State v. Randolph

876 P.2d 177, 19 Kan. App. 2d 730, 1994 Kan. App. LEXIS 64
CourtCourt of Appeals of Kansas
DecidedJune 17, 1994
Docket69,449
StatusPublished
Cited by11 cases

This text of 876 P.2d 177 (State v. Randolph) is published on Counsel Stack Legal Research, covering Court of Appeals of Kansas primary law. Counsel Stack provides free access to over 12 million legal documents including statutes, case law, regulations, and constitutions.

Bluebook
State v. Randolph, 876 P.2d 177, 19 Kan. App. 2d 730, 1994 Kan. App. LEXIS 64 (kanctapp 1994).

Opinion

Hill, J.:

This is an appeal from a conviction for aggravated battery, K.S.A. 21-3414. Mickey A. Randolph, who was 16 years old at the time of the offense, was tried as an adult.
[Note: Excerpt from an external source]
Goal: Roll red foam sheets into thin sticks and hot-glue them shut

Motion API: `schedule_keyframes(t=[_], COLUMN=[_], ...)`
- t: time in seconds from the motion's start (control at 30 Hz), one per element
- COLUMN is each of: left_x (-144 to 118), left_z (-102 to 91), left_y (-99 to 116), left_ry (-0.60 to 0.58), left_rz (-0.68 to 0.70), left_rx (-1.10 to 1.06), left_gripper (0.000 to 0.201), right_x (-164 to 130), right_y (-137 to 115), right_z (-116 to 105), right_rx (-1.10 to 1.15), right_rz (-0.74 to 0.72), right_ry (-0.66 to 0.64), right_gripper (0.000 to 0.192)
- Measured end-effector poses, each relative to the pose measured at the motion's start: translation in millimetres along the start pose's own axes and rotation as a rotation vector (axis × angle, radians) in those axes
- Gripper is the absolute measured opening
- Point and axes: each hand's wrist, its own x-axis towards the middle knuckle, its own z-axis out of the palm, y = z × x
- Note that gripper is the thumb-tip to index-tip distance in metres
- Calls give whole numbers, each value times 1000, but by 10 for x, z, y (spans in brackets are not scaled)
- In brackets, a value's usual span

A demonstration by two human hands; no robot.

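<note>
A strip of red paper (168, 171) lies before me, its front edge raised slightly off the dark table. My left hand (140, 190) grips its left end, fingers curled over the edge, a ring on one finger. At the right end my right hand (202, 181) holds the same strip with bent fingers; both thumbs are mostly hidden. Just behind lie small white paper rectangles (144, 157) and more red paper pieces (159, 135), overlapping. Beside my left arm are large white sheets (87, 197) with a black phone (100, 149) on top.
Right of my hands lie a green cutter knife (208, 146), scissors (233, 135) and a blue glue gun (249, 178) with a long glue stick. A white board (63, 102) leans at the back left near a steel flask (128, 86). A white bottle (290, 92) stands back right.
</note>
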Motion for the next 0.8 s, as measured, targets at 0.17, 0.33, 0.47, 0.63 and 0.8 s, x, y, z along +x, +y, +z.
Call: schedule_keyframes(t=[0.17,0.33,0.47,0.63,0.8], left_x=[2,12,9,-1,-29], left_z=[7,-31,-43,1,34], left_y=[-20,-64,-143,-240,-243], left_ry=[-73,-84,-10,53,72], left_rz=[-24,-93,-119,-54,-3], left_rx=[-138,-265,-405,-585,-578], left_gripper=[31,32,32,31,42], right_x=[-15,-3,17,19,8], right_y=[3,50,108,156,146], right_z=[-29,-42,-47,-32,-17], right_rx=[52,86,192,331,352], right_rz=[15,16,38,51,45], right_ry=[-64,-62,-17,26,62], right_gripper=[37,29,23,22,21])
*731 The parties do not dispute the facts of the case. During the evening of January 16, 1992, Randolph and two other youths confronted and fought with Lester Berry in Topeka. One of them demanded money from Berry. When he produced about 30 cents, someone knocked it to the ground and then all three young men began hitting him. Berry testified that he believed that Randolph also hit him with a bottle. Randolph denied this. The three assailants were soon picked up by the police.'

Randolph’s prosecution commenced with a complaint filed in the juvenile court in accordance with the Kansas Juvenile Offenders Code, K.S.A. 38-1601 et seq. The State charged Randolph with one count of attempted aggravated robbery, K.S.A. 21-3427 and K.S.A. 21-3301. The State filed a motion to waive juvenile court jurisdiction pursuant to K.S.A. 38-1636. The State also wanted the juvenile court, at the hearing, to decide the waiver of jurisdiction, to consider evidence, and to make findings in lieu of a preliminary examination pursuant to K.S.A. 22-2902. The State, at the waiver hearing, withdrew its request for a preliminary hearing when Randolph agreed, before the hearing, to stipulate to the motion to waive jurisdiction.
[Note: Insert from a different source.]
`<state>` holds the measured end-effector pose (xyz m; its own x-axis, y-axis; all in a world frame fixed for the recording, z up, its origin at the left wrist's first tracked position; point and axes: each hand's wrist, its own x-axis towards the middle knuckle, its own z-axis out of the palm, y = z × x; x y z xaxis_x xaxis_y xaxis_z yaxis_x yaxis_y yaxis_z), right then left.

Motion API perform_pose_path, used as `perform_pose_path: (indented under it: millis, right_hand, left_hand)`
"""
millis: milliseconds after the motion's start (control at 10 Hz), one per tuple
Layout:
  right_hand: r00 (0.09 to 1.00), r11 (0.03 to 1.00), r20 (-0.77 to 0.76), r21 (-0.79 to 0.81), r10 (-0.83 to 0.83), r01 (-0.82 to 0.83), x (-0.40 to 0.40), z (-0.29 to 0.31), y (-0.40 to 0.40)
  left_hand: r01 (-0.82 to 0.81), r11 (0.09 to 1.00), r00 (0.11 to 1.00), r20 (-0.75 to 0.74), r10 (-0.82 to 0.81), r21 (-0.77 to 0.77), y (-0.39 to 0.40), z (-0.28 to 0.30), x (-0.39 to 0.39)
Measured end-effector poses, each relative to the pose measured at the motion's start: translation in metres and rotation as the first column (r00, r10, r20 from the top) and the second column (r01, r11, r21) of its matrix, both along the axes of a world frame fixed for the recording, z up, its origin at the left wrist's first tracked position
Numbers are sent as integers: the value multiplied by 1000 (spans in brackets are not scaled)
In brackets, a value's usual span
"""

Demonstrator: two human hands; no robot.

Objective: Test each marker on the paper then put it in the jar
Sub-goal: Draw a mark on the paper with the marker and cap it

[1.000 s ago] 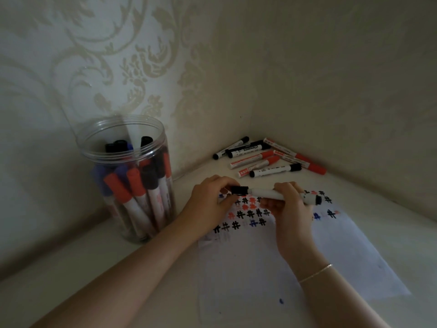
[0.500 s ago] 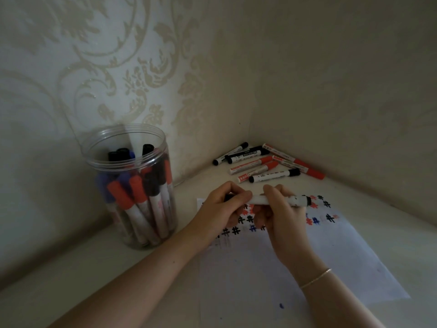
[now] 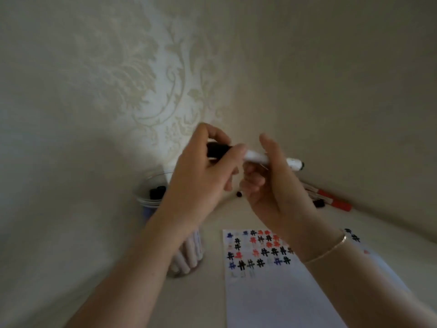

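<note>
Both hands hold one white marker (image 3: 257, 157) level, well above the table. My left hand (image 3: 208, 171) grips its black cap (image 3: 216, 150) at the left end. My right hand (image 3: 272, 185) curls around the white barrel, whose black-tipped far end (image 3: 299, 165) pokes out to the right. The white paper (image 3: 279, 299) lies below on the table, with rows of black, red and blue hash marks near its top. The clear jar (image 3: 151, 200) full of markers stands left of the paper, mostly hidden behind my left forearm.
Several loose markers (image 3: 331, 200) with red and black ends lie in the back right corner against the wall, partly hidden by my right hand. Patterned wallpaper walls close in the table at the back and on both sides.
Both hands have lifted the marker up from just over the paper, and the view has tilted upward. The left hand's fingers are still on the black cap.
</note>
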<state>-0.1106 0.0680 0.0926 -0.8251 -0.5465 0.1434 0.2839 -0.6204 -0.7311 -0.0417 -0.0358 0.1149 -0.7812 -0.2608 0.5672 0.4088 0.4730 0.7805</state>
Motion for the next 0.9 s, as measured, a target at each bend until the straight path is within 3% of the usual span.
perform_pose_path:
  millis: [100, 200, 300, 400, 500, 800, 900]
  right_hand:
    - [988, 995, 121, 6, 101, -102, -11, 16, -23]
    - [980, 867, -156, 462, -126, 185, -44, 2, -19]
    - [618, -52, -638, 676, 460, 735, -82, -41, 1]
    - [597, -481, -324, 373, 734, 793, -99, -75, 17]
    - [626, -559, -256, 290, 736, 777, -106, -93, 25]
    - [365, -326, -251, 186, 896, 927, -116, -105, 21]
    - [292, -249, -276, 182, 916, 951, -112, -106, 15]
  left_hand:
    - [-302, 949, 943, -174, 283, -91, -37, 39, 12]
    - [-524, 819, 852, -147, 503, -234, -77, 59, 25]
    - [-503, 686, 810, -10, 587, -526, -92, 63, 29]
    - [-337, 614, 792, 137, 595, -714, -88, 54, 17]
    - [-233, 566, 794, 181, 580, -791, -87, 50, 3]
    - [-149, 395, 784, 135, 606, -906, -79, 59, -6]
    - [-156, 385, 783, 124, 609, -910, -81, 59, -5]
At the jurisdiction waiver hearing in juvenile court, the State maintained that the underlying complaint before the court was one count of attempted aggravated robbery, an offense that would constitute a felony if the respondent Randolph, were an adult. When asked by the juvenile court judge for the factual basis of the motion to waive, the prosecutor responded that (1) Randolph was under 18 years of age, (2) he is alleged to be a juvenile offender based on a violation of K.S.A. 21-3301 and 21-3427, attempted aggravated robbery, (3) he is over 16 years old but younger than 18 years old, (4) “such offenses would be felonies if committed by an adult,” and (5) Randolph’s record, the serious, violent nature of this offense, Randolph’s lack of amenability to programs available in juvenile court, and the safety of the community all compelled Randolph’s prosecution as an adult. Randolph, through his attorney, stipulated to all of the State’s allegations.

Based on those allegations, Randolph’s stipulation, and the consent of his court-appointed attorney, the juvenile court ordered Randolph to stand trial as an adult. The State never informed *732 the juvenile court judge or Randolph that it intended to file additional felony charges against Randolph as an adult.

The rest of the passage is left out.